The "Second Edition (August 2009)" of the COBOL reference manual , p27 "Hexadecimal notation for alphanumeric literals" X"hexadecimal-digits" X'hexadecimal-digits' DGerman (talk) 22:53, 30 October 2021 (UTC)
Bot changing Ordinal indicator
[edit]FYI, it is a faulty bot. The {{bot|deny=}} should have been enough to tell it to go away. It has been blocked until the author fixes it. See User talk:Qwerfjkl#bot problem?. --John Maynard Friedman (talk) 21:33, 17 November 2021 (UTC)
Your Removal of Information from Windows-1252 and Mac OS Roman
[edit]Dear User Spitzak: Page History shows that you recently (November 13 and 15) removed a great amount of visible information from the pages Windows-1252 and Mac OS Roman and numerous other pages. Notably, each cell in each table is now missing its Unicode code point and its former background coloration (indicating character class).
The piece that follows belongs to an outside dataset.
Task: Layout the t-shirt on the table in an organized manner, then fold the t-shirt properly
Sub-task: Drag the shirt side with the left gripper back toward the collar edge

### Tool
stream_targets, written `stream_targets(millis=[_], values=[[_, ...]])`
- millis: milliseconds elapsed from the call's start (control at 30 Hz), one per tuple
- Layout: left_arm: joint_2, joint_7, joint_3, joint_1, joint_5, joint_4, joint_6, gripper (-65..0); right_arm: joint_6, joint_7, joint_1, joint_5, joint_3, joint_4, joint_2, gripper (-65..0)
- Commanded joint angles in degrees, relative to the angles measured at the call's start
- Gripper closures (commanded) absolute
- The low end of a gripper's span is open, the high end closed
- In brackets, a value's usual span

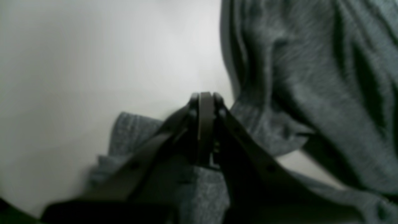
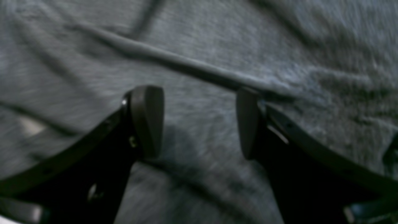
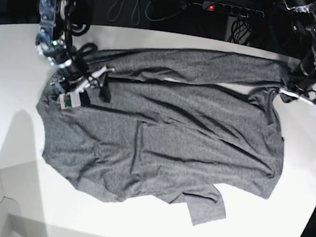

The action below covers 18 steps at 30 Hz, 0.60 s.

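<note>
The t-shirt [image 3: 161,138], dark grey with long sleeves, lay spread on the white table [image 3: 9,137], its cloth wrinkled. One sleeve was stretched along the far edge of the t-shirt, and the other sleeve end was folded at the near edge. The left gripper [image 1: 205,99] was closed at the t-shirt's collar side, with a fold of the grey cloth just beside and under its tips; whether it pinched the cloth I cannot tell. The right gripper [image 2: 199,121] stood with its jaws wide apart above the t-shirt's hem side, holding nothing.
</note>
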<state>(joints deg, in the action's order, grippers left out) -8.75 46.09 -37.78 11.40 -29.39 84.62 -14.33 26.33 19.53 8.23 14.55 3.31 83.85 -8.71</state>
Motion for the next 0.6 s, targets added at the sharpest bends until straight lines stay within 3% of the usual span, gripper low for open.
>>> stream_targets(millis=[0, 300, 567], values=[[-0.52, -0.94, 0.64, -0.45, -0.64, 0.00, -0.22, -1.0, 0.35, -1.64, -2.21, 0.71, 0.16, -1.08, -1.27, -37.4], [-0.52, -1.03, 1.08, -2.48, -0.55, -3.78, -0.22, -1.0, 0.35, -2.08, -16.80, -9.23, 0.51, -21.83, -2.32, -37.6], [-0.61, -0.68, 0.90, -3.79, -1.16, -2.90, -0.22, -1.0, -0.96, -2.17, -25.06, -12.13, 0.78, -23.50, -0.21, -37.6]])
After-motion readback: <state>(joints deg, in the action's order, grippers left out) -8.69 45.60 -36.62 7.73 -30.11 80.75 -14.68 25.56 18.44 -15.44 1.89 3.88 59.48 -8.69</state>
The reason you cited in your edit summary was "consistency" (translation: "another article gives less information"); consistency is not generally an adequate reason for data deletion. If your edits were made as part of a group decision with community consensus, please add an audit trail (e.g. a link to the discussion) in the talk page and/or revision history of each affected article. 67.0.48.42 (talk) 22:31, 23 November 2021 (UTC)
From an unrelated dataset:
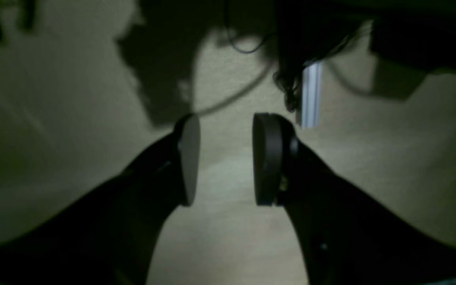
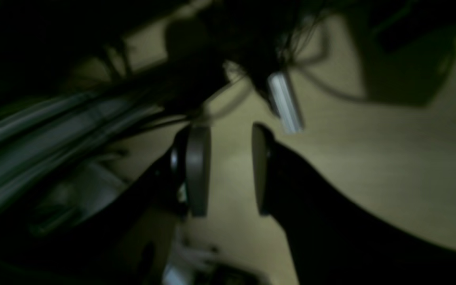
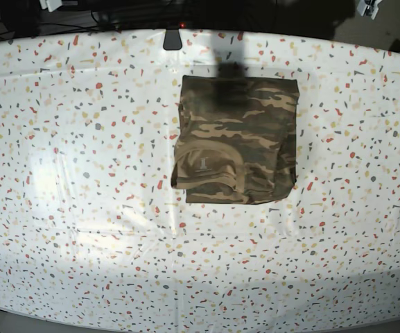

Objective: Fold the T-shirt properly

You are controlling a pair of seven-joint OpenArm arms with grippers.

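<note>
- Base view shows the T-shirt (image 3: 236, 139) folded into a compact camouflage rectangle, lying flat on the speckled table (image 3: 82, 173), towards the far edge and slightly right of centre. Its tan neck patch faces up near the front-left corner.
- Neither arm appears in this view, so you cannot see either one relative to the shirt.
- Left wrist view shows the left gripper (image 1: 226, 158) with its pads apart and nothing between them, over a plain beige surface.
- Right wrist view, which is blurred, shows the right gripper (image 2: 230, 170) likewise parted and empty.
- Judging from this, the fold looks finished.
- The front-left edge bulges slightly beyond the rectangle; any further tug there could loosen the layers.
- If you bring an arm back over the table, a finger could snag the top fold.
</note>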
- Enormous amounts of information was *ADDED* to the tables, not removed. The Unicode code point, and the NAME of the code point, are in the tooltip.Spitzak (talk) 23:56, 23 November 2021 (UTC)
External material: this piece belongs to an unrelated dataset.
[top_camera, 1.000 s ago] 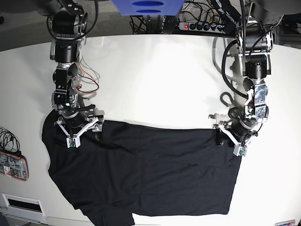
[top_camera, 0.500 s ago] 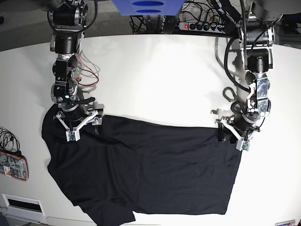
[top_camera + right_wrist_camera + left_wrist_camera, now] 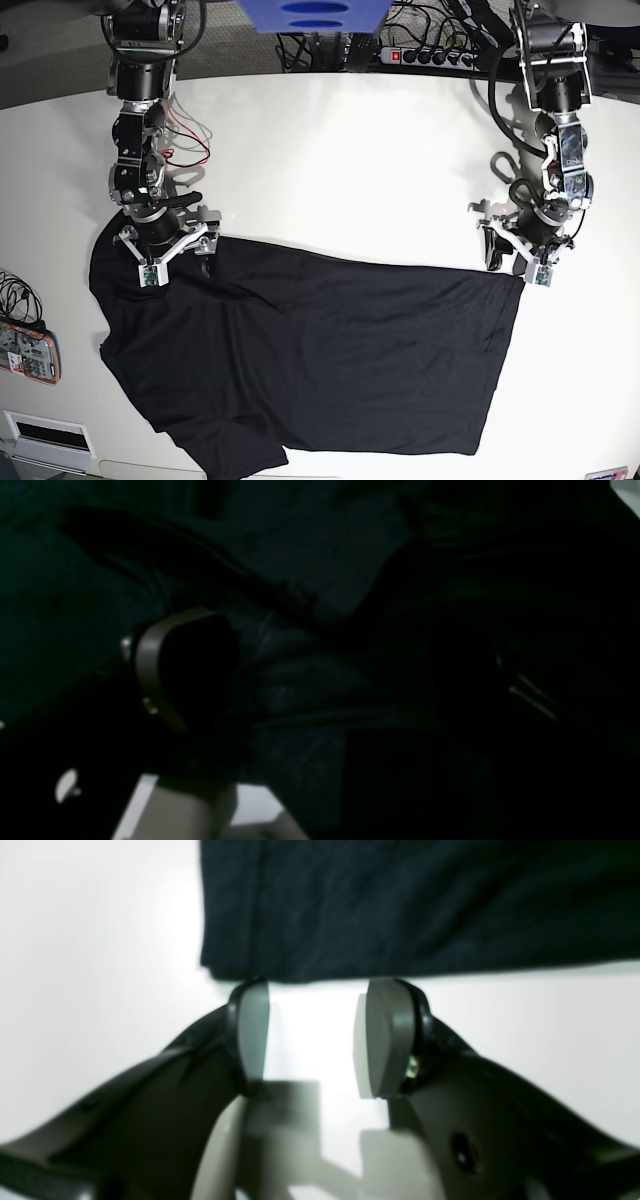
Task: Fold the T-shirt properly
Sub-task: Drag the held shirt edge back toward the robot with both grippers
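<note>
The left gripper [image 3: 310,1037] stands with its jaws parted and nothing between them, pads [image 3: 387,1037] just short of the T-shirt [image 3: 320,360] hem. The right gripper [image 3: 172,255] is buried in dark cloth; I cannot tell its grip. The shirt sprawls across the white table [image 3: 330,160]. Red wires [image 3: 190,165] trail nearby, and a power strip [image 3: 430,57] sits behind.

Plain black T-shirt [image 3: 320,350], white table [image 3: 340,160], grey pads [image 3: 385,1035], red wires [image 3: 185,165]
</note>
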Controlling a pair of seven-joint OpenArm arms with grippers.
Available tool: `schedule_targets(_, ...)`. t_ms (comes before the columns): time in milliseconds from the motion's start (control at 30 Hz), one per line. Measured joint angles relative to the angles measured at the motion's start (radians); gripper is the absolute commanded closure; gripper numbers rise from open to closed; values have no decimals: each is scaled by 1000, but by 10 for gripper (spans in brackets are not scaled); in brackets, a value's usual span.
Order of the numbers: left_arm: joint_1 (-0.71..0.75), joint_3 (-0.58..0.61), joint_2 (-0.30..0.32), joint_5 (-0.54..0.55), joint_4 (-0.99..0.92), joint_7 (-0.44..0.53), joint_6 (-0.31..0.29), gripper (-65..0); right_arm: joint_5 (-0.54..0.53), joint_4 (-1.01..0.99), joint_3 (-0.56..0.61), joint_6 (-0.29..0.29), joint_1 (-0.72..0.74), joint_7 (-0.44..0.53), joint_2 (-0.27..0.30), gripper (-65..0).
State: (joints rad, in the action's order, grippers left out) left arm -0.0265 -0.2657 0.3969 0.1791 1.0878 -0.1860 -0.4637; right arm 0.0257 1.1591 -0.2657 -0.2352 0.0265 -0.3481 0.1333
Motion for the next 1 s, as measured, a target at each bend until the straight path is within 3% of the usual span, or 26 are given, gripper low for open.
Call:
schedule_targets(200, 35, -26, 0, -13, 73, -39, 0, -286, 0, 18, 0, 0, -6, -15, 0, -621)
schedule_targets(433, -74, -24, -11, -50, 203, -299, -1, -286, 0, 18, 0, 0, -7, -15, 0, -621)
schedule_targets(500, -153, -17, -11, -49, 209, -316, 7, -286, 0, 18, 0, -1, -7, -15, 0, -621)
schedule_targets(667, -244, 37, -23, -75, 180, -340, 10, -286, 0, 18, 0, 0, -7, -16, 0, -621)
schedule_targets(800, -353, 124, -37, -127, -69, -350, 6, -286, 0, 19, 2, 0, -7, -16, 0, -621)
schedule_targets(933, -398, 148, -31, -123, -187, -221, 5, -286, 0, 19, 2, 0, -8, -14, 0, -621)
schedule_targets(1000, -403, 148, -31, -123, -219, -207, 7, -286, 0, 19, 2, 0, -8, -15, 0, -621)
- Yes the "colors" were removed. This allowed color highlighting to be used for *useful* purposes, rather than the boxes or checkerboard overlays that were forced before.Spitzak (talk) 23:59, 23 November 2021 (UTC)
- Just FYI, the tooltip doesn't appear on mobile web access (to MsDos extensions table) using Android+Chrome. I don't know that this especially matters or even how to fix it if it does, short of another table. --John Maynard Friedman (talk) 12:38, 24 November 2021 (UTC)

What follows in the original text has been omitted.